> _WHAT YOU ARE ASKED TO DO_
Please count how many lines below contain the word "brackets" and reply with only that number.
────────────────
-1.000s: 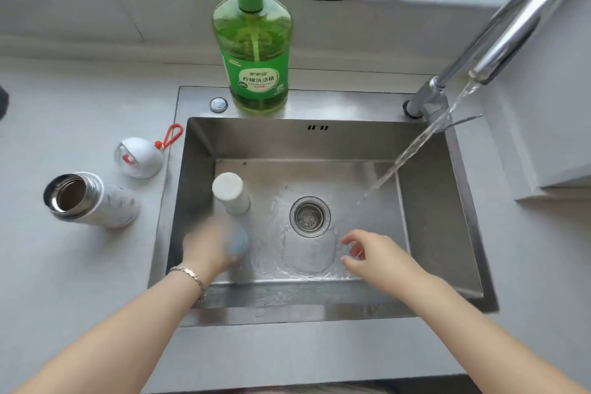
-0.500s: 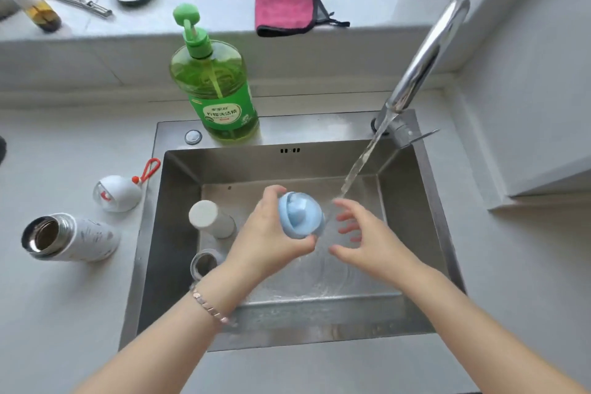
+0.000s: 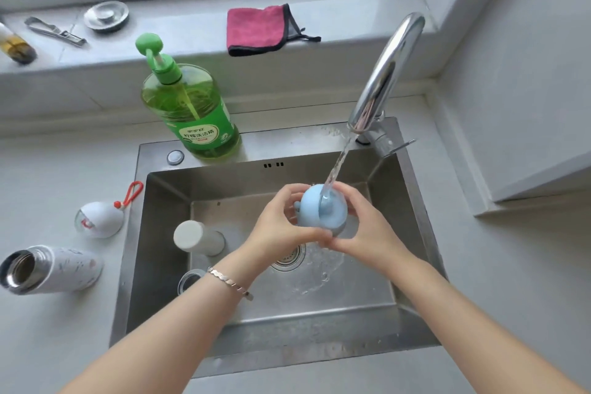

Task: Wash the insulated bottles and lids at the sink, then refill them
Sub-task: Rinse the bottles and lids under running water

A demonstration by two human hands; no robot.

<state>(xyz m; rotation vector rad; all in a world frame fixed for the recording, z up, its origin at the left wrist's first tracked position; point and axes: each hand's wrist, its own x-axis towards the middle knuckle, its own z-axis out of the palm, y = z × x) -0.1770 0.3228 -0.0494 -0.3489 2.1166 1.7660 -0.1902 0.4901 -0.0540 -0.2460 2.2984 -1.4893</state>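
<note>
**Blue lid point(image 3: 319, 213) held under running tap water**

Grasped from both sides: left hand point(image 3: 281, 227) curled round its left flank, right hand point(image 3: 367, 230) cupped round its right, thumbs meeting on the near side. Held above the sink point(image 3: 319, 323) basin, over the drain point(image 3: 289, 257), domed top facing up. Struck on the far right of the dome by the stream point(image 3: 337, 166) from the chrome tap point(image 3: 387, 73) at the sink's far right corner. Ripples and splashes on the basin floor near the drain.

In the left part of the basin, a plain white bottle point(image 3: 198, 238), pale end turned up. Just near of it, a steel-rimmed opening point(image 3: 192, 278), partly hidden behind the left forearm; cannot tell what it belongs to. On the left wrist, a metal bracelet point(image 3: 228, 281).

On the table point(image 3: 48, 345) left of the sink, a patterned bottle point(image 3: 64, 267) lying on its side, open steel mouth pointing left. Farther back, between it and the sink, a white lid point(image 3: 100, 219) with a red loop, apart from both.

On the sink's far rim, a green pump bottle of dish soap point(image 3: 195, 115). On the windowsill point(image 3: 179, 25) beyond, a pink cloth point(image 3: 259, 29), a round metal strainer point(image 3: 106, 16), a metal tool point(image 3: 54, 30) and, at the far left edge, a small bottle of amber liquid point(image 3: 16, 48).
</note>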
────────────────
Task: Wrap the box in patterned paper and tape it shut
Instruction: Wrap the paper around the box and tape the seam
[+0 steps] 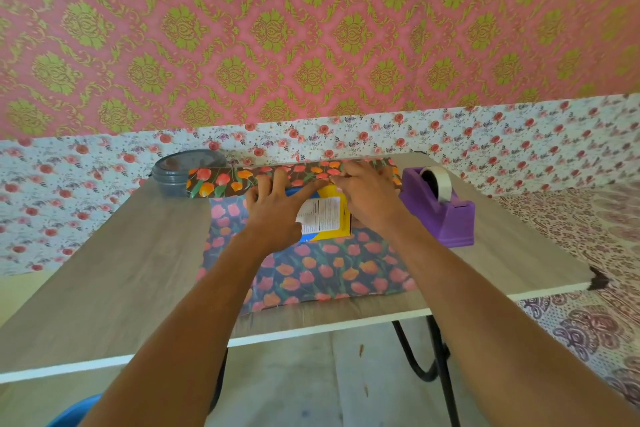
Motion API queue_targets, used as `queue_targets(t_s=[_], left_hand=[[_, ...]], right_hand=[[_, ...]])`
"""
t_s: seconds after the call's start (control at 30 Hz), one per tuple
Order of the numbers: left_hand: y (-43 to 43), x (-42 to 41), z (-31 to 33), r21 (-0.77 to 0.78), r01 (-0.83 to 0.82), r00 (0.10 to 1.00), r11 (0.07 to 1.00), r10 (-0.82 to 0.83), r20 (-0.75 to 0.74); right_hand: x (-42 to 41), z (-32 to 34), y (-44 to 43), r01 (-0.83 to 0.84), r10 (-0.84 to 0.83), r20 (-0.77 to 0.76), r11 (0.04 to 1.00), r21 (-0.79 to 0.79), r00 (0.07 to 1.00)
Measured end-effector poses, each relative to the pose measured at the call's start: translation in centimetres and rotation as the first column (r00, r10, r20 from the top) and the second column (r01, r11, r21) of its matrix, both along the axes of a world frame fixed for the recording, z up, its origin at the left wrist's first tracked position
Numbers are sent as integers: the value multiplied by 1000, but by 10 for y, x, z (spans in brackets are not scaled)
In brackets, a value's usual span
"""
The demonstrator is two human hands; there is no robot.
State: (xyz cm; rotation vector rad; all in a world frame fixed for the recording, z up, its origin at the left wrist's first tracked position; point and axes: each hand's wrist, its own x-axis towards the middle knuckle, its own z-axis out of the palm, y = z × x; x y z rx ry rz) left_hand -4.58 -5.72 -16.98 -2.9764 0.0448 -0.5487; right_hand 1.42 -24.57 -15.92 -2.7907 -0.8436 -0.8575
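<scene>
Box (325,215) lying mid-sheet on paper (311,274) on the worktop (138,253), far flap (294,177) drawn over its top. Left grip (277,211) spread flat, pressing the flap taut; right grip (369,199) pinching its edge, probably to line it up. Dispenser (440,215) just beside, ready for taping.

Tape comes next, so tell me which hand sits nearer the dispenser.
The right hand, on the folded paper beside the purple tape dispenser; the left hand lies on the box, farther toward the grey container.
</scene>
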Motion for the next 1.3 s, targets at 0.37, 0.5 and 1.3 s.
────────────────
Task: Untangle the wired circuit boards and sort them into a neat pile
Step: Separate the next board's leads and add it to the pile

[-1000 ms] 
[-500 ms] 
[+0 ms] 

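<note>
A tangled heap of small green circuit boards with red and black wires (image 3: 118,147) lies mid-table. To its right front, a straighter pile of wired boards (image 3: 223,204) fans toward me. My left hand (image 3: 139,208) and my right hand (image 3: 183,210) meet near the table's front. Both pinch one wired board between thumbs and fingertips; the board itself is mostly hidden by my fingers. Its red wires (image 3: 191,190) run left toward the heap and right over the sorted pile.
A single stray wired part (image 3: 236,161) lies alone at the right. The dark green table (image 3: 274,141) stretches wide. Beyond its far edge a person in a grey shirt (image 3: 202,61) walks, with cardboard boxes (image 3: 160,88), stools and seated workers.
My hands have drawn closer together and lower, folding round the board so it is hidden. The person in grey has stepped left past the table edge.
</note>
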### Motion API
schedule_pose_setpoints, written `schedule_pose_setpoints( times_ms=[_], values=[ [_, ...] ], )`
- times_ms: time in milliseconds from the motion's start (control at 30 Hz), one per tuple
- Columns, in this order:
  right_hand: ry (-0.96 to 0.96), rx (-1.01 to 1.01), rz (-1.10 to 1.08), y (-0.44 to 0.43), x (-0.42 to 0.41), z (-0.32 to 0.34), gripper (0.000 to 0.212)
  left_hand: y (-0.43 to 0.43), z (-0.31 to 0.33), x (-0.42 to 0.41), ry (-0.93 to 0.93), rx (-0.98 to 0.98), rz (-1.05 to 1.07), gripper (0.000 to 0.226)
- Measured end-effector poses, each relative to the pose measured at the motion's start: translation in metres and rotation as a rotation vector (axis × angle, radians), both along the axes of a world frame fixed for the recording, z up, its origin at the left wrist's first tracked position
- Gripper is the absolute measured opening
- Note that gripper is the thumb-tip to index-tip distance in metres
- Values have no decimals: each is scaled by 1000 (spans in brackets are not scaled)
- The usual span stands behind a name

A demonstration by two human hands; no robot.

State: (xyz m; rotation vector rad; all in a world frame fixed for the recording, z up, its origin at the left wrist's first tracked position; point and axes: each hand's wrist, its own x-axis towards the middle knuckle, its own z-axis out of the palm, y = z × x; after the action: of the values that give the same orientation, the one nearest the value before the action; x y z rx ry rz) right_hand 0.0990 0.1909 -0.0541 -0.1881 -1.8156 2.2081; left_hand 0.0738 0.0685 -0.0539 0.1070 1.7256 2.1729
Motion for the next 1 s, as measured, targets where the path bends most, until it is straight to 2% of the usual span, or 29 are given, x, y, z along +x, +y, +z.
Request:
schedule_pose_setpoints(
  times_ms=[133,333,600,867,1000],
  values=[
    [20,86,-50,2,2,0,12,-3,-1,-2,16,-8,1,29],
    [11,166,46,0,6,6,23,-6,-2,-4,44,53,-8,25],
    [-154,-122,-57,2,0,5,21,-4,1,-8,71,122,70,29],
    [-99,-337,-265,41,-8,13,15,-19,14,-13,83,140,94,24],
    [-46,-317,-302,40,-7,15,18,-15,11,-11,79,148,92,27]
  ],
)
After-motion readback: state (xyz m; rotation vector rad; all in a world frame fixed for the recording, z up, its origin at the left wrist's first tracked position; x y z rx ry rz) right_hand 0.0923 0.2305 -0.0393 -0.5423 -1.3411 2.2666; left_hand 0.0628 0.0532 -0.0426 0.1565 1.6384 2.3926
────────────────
> _TASK RESPONSE_
3